───── RECORDS TO USE ─────
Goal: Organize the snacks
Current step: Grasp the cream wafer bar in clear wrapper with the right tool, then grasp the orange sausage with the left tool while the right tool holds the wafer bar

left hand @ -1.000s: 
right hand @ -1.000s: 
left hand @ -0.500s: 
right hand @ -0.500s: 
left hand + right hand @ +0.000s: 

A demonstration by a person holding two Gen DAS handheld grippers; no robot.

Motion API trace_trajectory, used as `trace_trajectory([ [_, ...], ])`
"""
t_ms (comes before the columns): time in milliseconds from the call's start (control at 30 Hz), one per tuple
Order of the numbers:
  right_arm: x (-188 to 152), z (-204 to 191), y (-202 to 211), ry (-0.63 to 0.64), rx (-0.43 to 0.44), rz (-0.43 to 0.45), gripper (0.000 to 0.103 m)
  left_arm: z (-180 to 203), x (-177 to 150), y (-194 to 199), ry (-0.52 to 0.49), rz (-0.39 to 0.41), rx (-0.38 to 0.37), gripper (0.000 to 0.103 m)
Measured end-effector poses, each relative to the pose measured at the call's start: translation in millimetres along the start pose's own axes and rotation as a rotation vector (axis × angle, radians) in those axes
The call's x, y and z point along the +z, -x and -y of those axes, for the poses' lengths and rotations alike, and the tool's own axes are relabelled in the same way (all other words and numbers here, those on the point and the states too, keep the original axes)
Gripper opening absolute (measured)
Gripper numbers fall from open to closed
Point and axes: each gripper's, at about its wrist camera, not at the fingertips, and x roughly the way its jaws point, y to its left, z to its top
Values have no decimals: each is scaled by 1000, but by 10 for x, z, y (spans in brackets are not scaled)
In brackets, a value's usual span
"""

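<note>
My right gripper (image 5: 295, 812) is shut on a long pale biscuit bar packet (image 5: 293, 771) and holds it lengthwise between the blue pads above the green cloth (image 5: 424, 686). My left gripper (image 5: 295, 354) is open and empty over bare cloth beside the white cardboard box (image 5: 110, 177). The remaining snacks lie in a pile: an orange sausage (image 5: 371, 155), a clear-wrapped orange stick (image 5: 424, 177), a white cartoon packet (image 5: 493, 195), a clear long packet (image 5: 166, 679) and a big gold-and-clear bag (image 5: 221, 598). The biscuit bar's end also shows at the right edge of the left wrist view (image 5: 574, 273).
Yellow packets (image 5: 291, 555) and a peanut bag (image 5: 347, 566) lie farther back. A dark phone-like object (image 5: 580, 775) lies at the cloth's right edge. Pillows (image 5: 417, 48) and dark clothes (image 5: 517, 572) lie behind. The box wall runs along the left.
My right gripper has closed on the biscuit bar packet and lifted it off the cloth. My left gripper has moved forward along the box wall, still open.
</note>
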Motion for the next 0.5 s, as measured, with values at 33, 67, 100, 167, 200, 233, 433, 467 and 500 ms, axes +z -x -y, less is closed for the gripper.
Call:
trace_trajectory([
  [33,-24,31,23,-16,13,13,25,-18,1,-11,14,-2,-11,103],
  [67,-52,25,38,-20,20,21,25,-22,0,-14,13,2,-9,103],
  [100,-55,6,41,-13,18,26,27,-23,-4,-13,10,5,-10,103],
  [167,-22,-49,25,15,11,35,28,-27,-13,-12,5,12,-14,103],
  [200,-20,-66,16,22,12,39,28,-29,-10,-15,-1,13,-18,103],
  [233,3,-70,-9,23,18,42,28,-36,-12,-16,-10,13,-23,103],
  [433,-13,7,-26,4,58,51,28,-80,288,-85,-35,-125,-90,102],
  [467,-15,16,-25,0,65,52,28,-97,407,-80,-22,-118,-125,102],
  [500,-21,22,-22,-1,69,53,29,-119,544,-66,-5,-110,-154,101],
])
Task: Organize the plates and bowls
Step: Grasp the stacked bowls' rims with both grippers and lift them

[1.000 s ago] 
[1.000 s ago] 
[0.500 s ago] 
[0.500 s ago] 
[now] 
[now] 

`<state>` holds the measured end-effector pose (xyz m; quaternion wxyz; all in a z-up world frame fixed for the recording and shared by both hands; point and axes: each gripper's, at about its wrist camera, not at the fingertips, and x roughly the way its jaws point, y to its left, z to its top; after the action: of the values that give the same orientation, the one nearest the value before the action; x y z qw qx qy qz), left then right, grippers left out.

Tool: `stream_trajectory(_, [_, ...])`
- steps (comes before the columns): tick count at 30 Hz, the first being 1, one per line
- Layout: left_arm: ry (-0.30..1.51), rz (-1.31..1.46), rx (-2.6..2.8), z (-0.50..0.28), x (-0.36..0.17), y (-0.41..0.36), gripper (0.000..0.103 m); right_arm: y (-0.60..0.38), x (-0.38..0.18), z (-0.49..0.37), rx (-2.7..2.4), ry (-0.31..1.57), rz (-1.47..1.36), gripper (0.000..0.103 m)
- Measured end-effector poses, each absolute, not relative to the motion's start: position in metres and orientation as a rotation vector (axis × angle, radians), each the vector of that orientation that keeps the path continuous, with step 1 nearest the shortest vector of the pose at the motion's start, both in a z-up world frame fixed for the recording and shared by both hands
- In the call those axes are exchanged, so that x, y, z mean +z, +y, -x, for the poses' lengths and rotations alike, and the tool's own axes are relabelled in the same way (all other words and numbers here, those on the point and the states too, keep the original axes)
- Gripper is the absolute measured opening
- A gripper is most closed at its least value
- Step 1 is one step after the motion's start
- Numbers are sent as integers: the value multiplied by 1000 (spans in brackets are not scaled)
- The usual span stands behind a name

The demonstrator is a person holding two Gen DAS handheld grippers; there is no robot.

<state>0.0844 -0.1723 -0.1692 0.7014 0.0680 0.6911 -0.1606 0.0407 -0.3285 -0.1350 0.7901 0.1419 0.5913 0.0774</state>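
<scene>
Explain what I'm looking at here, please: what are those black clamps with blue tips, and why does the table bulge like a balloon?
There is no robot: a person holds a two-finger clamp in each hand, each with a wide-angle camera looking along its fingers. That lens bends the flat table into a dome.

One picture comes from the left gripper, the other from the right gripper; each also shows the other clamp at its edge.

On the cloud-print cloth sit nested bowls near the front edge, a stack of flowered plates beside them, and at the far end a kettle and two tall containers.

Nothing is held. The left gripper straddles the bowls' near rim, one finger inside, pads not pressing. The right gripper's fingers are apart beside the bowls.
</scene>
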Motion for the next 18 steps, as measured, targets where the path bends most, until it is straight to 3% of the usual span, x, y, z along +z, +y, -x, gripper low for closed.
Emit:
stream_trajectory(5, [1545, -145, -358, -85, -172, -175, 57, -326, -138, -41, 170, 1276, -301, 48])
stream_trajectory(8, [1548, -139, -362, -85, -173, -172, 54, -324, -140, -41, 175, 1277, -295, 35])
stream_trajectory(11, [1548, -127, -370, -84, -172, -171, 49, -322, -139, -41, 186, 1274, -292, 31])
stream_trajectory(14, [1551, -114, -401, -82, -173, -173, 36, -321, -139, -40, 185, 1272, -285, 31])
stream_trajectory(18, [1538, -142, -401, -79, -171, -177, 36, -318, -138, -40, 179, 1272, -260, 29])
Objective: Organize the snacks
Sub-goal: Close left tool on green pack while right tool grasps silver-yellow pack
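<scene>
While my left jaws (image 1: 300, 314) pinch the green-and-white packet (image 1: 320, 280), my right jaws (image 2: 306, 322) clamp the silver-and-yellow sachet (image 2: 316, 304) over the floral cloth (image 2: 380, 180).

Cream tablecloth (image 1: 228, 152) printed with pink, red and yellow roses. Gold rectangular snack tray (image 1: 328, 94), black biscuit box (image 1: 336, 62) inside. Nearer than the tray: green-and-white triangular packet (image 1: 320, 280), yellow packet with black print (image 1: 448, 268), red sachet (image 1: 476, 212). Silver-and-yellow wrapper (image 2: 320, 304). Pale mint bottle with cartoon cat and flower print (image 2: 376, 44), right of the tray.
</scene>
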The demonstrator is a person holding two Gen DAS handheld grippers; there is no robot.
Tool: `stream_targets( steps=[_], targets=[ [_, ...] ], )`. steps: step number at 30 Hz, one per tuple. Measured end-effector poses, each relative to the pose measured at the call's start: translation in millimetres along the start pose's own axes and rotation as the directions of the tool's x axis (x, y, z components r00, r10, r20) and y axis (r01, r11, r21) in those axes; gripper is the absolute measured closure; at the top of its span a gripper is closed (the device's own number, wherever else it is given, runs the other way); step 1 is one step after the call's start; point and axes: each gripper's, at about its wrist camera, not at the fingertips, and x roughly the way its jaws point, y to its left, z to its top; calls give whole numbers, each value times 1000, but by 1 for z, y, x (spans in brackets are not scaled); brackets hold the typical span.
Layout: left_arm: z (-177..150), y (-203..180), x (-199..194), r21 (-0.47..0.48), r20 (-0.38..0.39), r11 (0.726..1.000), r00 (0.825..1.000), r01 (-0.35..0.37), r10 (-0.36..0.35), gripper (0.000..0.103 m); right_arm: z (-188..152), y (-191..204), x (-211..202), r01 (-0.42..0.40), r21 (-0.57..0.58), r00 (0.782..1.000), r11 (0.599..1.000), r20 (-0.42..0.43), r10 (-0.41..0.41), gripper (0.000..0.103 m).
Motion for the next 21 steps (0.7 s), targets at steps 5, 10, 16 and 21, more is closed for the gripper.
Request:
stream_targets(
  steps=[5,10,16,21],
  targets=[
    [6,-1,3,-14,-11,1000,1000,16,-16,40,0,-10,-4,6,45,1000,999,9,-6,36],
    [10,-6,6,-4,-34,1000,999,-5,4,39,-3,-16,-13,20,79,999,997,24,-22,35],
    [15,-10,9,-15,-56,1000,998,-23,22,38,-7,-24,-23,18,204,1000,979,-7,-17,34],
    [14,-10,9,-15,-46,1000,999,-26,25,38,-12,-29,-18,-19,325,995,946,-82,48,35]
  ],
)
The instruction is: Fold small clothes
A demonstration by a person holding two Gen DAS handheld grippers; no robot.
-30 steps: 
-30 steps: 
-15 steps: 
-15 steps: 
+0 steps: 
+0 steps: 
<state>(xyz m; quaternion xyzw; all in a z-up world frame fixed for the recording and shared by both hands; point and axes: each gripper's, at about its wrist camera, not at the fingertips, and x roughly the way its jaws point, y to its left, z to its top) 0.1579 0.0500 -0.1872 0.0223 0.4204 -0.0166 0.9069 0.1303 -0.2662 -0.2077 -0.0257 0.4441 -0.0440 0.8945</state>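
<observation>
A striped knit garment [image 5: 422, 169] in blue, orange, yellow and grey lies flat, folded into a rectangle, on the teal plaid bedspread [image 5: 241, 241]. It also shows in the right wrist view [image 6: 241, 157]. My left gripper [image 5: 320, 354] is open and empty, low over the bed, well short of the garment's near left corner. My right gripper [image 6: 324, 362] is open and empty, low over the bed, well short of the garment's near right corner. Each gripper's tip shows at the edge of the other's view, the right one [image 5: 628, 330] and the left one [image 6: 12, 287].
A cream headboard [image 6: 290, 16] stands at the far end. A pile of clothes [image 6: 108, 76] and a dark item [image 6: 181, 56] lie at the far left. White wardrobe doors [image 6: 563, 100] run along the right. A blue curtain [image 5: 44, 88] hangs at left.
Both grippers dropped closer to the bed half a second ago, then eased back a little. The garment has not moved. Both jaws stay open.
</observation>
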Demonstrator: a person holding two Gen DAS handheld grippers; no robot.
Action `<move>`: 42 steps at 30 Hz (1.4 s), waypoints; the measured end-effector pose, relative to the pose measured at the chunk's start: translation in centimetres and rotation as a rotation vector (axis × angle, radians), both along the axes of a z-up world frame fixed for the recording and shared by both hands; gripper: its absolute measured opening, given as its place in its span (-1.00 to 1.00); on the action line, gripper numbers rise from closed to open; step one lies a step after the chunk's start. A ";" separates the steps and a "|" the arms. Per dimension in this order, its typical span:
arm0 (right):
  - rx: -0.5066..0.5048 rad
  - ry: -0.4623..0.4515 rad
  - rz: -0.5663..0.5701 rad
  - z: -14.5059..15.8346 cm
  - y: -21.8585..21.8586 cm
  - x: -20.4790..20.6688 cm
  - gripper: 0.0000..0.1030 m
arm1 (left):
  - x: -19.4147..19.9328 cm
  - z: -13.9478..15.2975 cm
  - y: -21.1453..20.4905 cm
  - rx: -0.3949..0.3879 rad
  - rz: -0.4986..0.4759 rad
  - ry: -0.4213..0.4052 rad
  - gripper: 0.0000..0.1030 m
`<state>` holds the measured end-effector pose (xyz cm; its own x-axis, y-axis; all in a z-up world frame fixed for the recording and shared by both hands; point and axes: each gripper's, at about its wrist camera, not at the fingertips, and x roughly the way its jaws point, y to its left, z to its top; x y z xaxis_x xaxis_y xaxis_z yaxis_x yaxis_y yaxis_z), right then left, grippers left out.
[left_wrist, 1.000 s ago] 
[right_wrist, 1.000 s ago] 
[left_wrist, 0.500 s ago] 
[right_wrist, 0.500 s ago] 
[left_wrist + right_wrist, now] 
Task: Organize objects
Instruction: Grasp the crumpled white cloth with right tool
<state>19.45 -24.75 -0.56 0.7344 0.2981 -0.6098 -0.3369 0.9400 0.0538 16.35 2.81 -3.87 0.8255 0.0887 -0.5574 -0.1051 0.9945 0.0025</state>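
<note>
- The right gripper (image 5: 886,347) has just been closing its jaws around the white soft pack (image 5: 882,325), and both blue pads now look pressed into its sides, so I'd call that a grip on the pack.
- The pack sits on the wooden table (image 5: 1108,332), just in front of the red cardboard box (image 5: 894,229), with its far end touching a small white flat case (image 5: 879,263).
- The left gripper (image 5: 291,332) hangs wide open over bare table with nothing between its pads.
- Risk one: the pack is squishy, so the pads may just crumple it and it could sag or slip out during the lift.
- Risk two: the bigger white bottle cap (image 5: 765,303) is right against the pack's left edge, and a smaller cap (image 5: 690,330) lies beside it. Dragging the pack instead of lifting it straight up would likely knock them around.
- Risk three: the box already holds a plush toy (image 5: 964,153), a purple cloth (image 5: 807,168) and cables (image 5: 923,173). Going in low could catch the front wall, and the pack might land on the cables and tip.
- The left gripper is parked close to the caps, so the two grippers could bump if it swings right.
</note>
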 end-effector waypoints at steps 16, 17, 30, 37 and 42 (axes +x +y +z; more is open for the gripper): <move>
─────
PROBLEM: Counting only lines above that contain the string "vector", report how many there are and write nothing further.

ANSWER BOX: 3